For our busy membership sites, we’re more inclined to do the testing but then switch off the site and upgrade, test and post live again.  That’s proven to be quite successful.

We are surrounded by talent

Our service we provide to companies allows us to upgrade their sites and then hand back a cleaned up, tidy version of DNN, modules checked, updated, skins updated if needed and in general the once over to give the site a new breath of life and a better experience for the website owner and hopefully visitors.

To be practical, we don’t employ full time developers, although we have trained staff to work exclusively on DNN so their knowledge is deep, and our relationship with other developers, allows us to be very effective in how we deliver solutions for clients, whether it’s building their new website from scratch, or upgrading it. 

We do this work on our servers, where our clients drop their sites into dropbox folders and when finished, pick it up and simply attach and run with it again.  

Our own hosting environment is unique

We analyse every module that is installed, prior to going our live server and our servers are setup specifically to be DNN friendly. Perhaps my OCD in reference to performance and security.  We have turned away clients who we feel might not be a good match if there is a risk they will affect other client sites. 

For our own site you might be surprised to know that we’re still using virtually all the standard modules that we purchased in the early years, and they still work.   I am always surprised about this and it gives me great confidence in the product given that some people worry about what happens to the modules if they upgrade.

I think the key to having a successful build of DNN is to keep it clean and light and if you’re not using modules that you’ve tried and don’t want to use, then get rid of them.  Delete them.  Not the admin ones of course, but if you’ve tried a handful while updating your website and no longer want to, then uninstall them.

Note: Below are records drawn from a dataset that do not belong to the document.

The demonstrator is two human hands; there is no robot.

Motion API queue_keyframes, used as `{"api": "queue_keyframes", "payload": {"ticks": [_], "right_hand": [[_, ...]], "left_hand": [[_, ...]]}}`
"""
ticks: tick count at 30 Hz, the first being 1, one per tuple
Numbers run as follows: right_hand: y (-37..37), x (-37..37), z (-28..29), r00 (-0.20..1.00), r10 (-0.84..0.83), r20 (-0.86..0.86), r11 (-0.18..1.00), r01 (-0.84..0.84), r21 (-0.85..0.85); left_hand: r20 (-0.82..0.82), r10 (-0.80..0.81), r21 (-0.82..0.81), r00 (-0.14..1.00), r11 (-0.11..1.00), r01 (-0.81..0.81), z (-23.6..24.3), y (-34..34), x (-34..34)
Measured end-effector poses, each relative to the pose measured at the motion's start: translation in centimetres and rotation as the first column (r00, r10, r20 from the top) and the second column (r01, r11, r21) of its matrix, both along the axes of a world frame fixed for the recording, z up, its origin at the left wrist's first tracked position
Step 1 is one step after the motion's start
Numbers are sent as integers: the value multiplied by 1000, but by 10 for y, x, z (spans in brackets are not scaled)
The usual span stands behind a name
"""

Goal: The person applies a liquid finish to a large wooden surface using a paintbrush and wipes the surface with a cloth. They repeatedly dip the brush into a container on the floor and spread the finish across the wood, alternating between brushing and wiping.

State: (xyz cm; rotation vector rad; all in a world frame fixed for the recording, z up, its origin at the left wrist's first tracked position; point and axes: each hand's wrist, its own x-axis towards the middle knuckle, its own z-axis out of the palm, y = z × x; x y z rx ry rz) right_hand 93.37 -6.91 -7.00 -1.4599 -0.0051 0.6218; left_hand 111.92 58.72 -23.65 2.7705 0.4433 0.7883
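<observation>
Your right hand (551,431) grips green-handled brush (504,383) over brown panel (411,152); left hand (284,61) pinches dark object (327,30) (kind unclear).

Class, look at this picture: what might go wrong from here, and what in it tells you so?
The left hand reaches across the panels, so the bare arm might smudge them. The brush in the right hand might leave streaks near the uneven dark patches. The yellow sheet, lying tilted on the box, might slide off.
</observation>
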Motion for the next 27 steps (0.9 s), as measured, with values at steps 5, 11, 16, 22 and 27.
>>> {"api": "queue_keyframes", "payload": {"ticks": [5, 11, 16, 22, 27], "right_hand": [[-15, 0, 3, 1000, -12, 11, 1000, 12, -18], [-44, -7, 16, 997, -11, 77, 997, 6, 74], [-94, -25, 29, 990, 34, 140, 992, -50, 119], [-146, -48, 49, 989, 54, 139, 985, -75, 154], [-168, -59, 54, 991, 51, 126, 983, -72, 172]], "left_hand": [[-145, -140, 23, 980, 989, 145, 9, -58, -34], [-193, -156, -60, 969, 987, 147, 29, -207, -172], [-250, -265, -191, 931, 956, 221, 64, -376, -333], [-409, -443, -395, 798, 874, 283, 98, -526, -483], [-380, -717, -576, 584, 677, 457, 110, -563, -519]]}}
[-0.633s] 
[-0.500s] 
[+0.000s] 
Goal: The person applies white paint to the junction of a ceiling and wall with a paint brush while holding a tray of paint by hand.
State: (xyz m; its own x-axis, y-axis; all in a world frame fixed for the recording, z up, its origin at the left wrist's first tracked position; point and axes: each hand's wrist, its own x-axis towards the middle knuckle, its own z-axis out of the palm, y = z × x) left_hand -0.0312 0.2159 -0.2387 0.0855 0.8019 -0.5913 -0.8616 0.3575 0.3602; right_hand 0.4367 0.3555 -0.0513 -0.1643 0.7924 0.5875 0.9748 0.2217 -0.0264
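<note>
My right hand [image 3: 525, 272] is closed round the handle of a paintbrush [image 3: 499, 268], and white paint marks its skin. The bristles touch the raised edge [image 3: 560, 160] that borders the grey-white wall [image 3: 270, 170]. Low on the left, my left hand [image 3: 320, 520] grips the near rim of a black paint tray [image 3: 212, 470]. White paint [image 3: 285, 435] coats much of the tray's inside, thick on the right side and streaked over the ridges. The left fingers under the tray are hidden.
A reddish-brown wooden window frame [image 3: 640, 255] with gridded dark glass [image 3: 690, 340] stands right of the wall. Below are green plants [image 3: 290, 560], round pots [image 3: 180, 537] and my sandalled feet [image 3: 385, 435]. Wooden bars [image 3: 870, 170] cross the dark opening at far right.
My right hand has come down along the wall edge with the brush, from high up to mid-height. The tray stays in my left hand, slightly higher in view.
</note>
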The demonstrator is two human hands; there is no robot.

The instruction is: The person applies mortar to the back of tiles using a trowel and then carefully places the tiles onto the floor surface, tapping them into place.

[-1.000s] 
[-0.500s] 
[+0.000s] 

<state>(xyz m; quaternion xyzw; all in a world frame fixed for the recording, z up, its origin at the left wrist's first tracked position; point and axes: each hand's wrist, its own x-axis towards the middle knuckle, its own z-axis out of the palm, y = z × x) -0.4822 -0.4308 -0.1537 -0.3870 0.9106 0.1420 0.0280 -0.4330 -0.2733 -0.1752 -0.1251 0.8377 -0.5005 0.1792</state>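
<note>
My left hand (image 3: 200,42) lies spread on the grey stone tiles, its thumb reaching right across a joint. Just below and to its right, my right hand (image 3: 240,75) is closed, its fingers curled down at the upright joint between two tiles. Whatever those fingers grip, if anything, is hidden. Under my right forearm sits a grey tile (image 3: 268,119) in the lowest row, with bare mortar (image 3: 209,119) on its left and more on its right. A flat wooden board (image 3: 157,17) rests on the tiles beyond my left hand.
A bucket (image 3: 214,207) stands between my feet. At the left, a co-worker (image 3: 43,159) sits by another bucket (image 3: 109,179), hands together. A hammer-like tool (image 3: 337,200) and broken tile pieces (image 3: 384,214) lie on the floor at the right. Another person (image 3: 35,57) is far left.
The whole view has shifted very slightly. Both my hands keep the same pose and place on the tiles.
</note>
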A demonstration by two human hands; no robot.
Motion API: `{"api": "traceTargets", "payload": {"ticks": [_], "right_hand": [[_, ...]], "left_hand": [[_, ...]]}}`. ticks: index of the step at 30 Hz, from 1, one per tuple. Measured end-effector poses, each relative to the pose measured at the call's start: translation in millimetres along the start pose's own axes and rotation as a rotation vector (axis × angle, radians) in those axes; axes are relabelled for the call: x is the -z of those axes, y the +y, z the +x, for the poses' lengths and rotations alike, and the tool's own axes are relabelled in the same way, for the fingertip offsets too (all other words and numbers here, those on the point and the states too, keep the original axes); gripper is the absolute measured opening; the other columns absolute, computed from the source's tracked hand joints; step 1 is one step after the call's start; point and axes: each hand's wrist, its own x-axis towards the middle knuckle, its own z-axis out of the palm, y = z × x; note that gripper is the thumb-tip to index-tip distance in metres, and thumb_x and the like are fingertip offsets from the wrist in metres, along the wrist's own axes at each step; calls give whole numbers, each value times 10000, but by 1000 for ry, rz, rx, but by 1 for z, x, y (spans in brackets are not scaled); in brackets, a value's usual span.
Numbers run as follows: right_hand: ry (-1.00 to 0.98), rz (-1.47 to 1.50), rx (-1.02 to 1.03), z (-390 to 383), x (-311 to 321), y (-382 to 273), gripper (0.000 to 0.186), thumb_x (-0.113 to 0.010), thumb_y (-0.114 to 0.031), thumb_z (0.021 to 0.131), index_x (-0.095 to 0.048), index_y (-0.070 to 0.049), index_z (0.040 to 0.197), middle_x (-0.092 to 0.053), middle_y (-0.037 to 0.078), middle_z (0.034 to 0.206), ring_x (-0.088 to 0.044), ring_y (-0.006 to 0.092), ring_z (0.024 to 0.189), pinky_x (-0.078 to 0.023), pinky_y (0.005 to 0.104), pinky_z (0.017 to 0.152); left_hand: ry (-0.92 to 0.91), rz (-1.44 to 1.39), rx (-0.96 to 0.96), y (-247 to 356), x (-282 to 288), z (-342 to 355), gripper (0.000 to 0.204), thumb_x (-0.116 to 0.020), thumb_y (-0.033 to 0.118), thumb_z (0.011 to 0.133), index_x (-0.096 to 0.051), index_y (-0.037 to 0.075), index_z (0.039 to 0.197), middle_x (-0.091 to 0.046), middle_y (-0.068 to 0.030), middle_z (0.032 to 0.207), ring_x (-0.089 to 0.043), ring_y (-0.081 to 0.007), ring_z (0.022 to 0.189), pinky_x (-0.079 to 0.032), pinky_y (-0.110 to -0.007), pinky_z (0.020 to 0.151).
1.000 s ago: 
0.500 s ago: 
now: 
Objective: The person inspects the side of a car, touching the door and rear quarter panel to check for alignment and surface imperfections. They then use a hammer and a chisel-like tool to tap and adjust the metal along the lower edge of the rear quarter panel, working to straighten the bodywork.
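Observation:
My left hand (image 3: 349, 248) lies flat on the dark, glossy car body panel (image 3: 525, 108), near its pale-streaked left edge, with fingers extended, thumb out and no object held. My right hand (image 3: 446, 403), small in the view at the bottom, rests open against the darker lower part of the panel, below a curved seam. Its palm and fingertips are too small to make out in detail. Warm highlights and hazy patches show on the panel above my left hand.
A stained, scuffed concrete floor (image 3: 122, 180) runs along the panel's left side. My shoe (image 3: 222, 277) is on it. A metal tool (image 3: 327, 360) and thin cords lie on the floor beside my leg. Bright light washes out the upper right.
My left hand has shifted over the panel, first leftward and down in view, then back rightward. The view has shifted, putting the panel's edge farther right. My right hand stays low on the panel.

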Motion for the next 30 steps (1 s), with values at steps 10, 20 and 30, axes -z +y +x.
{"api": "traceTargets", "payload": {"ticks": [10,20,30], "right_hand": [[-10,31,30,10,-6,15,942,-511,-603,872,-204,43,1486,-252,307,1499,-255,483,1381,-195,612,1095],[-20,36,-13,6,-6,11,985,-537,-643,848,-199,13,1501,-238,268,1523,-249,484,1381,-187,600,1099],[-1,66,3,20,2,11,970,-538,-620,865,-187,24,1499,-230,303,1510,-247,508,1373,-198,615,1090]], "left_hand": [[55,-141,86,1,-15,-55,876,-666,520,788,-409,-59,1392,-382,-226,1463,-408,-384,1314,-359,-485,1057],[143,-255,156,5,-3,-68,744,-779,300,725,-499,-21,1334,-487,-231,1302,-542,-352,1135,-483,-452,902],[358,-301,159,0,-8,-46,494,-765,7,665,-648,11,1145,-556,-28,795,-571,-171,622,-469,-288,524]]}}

So there you have it.. an old site – 8 years old plus, same code base and upgraded, with most of the same modules that have not been upgraded and they still work.  

How can you not love this great product?  

Stable, secure, reliable, upgradeable, scalable and with a pinch of frustration and challenges, the DNN CMS (formerly DotNetNuke) is a product for those who are serious about software that delivers solutions virtually out of the box.